I am talking about "Fabian", or 21-year-old Janusz Werner, who often appeared in the diary of "Sławka". The boy withdrew from the manhole in Czerniaków together with his friend who had heart disease. They both died from a series of Nazi rifles - or so Wiesława thought. In the book "Love '44" Agnieszka Cubała explains:
After many years, "Sławka" received a message that "Fabian" survived. He then hid in the basement. Under the cover of night, he crawled to the bank of the Vistula and swam to the right side. They both met one day on one of the streets of Warsaw. But then each of them had their lives arranged ...
"Zojda"
The liaison officer of "Parasola" with the pseudonym "Zojda", that is Zofia Świerszcz (her husband - Łazor), also made its way from Mokotów to Śródmieście. In her case, the nightmare of wandering in a tangle of sewers lasted as long as 18 hours . Years later, she said:
I had a high fever and only dreamed of sitting down, but when I sat down my head was plunging into the channel. This channel was nightmarish and macabre. When we got to Śródmieście through the sewer (...), they put us on the pavement and at some point I looked up and saw beautiful, autumn leaves on the tree.

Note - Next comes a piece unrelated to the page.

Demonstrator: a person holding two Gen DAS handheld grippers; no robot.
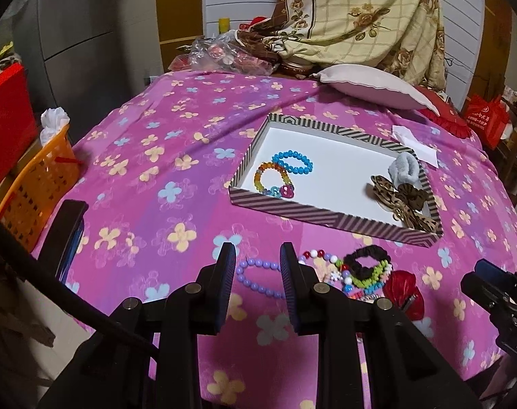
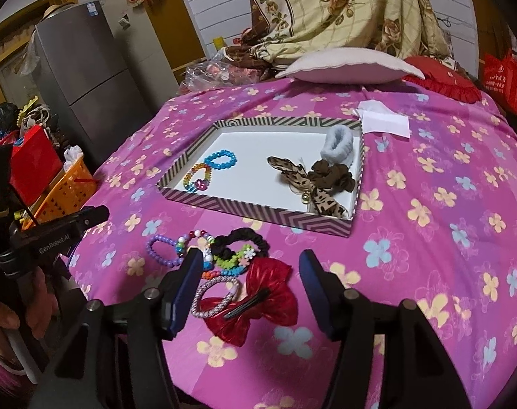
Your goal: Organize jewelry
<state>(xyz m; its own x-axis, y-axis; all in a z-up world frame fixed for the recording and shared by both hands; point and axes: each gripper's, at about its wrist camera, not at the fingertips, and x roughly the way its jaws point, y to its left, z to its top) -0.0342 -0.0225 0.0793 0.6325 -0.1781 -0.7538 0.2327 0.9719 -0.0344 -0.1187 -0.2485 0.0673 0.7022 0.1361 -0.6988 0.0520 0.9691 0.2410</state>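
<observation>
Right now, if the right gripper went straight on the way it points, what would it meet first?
Most likely the red bow hair clip, which lies between the right gripper's open jaws; the silver beaded bracelet sits beside it. Depth is unclear.

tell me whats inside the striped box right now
Striped box: blue bead bracelet, rainbow bracelet, grey scrunchie, brown scrunchie, leopard bow. Anything beneath the bow and scrunchies is hidden.

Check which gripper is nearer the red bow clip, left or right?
Right. The right gripper hangs open directly over the red bow clip, which shows between its fingers. The left gripper is off to the side, over the purple bead bracelet.
</observation>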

"Zojda" served in the "Parasol" battalion. The photo shows other soldiers from her group.
"Zojda" was only 16 when the uprising broke out. Before the W hour came, she had already participated in combat operations as part of the so-called "Heads", that is, in the liquidation of SS-men who handed over civilians to death. Apart from that, she dealt with the reconnaissance, as well as smuggling press and weapons.
“ There were several times before the uprising that I felt I should not be part of the killing. But the circumstances were such that I had to "- she once confessed. After the uprising, it joined the Polish forces in the West. In the times of the Polish People's Republic, she was involved in, among other things, running veterans' organizations. She died recently - in January 2019. She was buried in Powązki. There are always lit candles on her grave.